Une perspective impossible à accepter pour le maire de la commune. "Plus de 300 foyers sont privés de télécommunications, de box, d’internet, et les conséquences sont dramatiques. Je pense notamment aux personnes âgées qui disposent de téléassistance qui pour certains ont comme support les lignes fixes." Guillaume Julien évoque également la fermeture de la mairie - "J'ai renvoyé les personnels chez eux, on ne peut plus travailler"- de la maison France services qui délivre entre autres les papiers d'identité ou les difficultés du pôle de santé.
Au cabinet médical, “depuis mercredi matin, nous n’avons plus de téléphone, plus d’internet. On arrive à avoir un petit peu de connexions avec nos outils personnels, mais en dehors de ça les gens ne peuvent plus nous joindre, ne peuvent plus prendre rendez-vous, ne peuvent plus avoir un interlocuteur en cas d’urgence, nous ne pouvons plus télétransmettre et nous ne pouvons plus transmettre à la banque non plus. Donc nous n’avons plus rien", déplore Sarah Sarshian, médecin. "On arrive quand même à soigner les gens, heureusement, mais sans aucun support technologique."
"On perd sûr 2 ou 300 euros par jour"
Outre les services publics, c'est aussi une bonne partie de l'économie du village qui se retrouve paralysée. Faute d'internet, impossible de payer en carte bleue. "On a confiance dans nos clients. Ils viendront payer plus tard. Ou ils vont chercher un chèque et ils viennent payer après", explique Pascal Calixte, le boucher de la commune. Si la maison veut bien faire crédit, elle ne le fait pas avec n'importe qui. Le problème, c'est la clientèle de passage. "C'est pas qu'on ne veut pas mais on ne les connaît pas", se défend l'artisan. "On perd à peu près une vingtaine de clients par jour. Ça fait une perte quand même assez importante sur les recettes. Si on compte au moins dix euros par client, on perd sûr 2 ou 300 euros par jour."

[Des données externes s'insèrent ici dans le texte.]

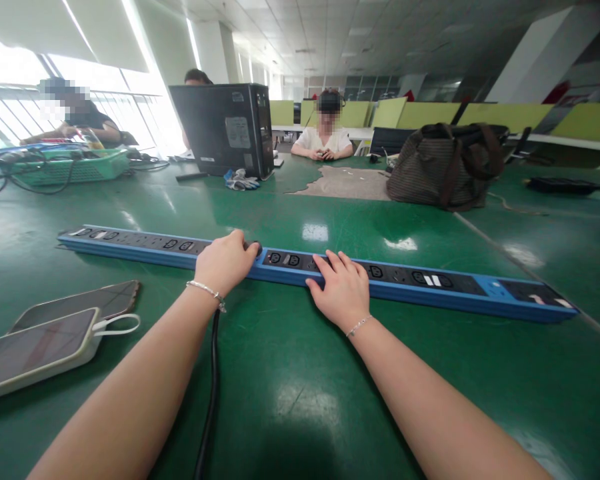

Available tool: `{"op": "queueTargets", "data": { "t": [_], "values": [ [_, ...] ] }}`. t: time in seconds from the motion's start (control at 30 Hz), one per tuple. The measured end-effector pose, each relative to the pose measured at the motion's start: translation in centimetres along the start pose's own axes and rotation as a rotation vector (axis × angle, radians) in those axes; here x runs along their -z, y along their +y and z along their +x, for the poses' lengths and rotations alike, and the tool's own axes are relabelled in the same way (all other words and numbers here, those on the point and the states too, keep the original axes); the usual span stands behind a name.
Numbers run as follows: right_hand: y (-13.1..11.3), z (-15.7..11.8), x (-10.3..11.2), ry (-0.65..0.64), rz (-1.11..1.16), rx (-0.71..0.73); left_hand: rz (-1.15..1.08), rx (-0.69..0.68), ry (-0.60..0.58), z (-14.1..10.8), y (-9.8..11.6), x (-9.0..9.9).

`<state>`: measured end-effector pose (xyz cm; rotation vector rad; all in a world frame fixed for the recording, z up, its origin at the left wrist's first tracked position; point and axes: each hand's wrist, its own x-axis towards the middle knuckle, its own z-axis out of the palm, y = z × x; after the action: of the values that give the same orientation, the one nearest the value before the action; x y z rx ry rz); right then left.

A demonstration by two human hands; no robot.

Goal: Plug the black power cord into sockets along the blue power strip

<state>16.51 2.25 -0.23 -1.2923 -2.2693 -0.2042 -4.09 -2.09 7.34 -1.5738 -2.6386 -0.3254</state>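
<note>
A long blue power strip (420,303) with black socket panels lies across the green table before me. My left hand (226,262) is closed at the middle of the strip, wrapped round a black plug (253,249) of which only a part shows past my thumb. From under that hand a black cable (213,380) runs down toward the table's near edge. How far the plug sits in a socket is hidden by my fingers. My right hand (343,288) rests on the strip to the right, fingers spread over the sockets and thumb against the near side.
Two phones (40,350) lie at left, one with a white loop. Farther back stand a green basket (75,167) with cables, a black computer case (220,130), gloves (241,180) and a brown bag (440,167). A person (325,130) sits opposite; others sit back left.
</note>
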Motion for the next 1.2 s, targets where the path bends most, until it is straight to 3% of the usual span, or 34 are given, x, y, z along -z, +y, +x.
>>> {"op": "queueTargets", "data": {
  "t": [0.23, 0.63, 1.2],
  "values": [
    [0.0, 0.0, 0.0, 0.001, -0.002, -0.002, 0.045, 0.016, 0.022, -0.4, 0.7, 0.0],
    [0.0, 0.0, -0.1, -0.002, 0.001, -0.002, -0.016, 0.059, -0.024, 0.6, -0.5, 0.2],
    [-0.1, 0.0, 0.0, -0.009, 0.002, -0.009, 0.04, 0.026, -0.053, 0.6, -0.1, -0.4]
  ]
}}
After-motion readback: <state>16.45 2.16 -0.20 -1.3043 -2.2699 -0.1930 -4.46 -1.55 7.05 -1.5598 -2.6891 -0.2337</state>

Au lendemain de la découverte du méfait, le maire de Saint-Denis-sur-Sarthon s'est rendu à la gendarmerie la plus proche pour déposer deux plaintes. L'une contre X pour mise en danger d'autrui. L'autre vise l'opérateur Orange pour inaction. "Au baromètre THD ADSL Fibre (ndlr : le baromètre des connexions internet fixe), nous sommes la 27 459e commune sur les 29 501 en France. C'est terrible !", tempête Guillaume Julien, "Orange aurait dû déployer la fibre au 31 décembre 2023. Aujourd'hui, il y a 0% de fibre. Si Orange avait fait son travail, la commune ne serait pas paralysée."
Les oubliés de la fibre
L'édile est d'autant plus remonté que, selon lui, des bobines de fibre sont stockées "depuis plusieurs semaines" à 200 mètres de chez lui. Pour cette seconde plainte, l'élu normand s'est inspiré d'une démarche lancée par la communauté d'agglomération de Paris-Saclay deux ans plus tôt et s'appuyant sur le code des postes et des communications électroniques."Le procureur d'Evry a pris en compte la plainte et a décidé de poursuivre. Certes, Saint-Denis-sur-Sarthon n'a pas le même poids que Paris-Saclay mais je ne vois pas pourquoi ce qui marche pour cette agglomération ne marcherait pas pour notre commune Rien ne justifie que Saint-Denis soit oubliée de la fibre."
S'il semble un peu tôt pour savoir si la plainte aboutira, la démarche fait déjà parler d'elle. "Le sous-préfet m'a appelé pour me demander si j'avais déposé plainte", se félicite Guillaume Julien.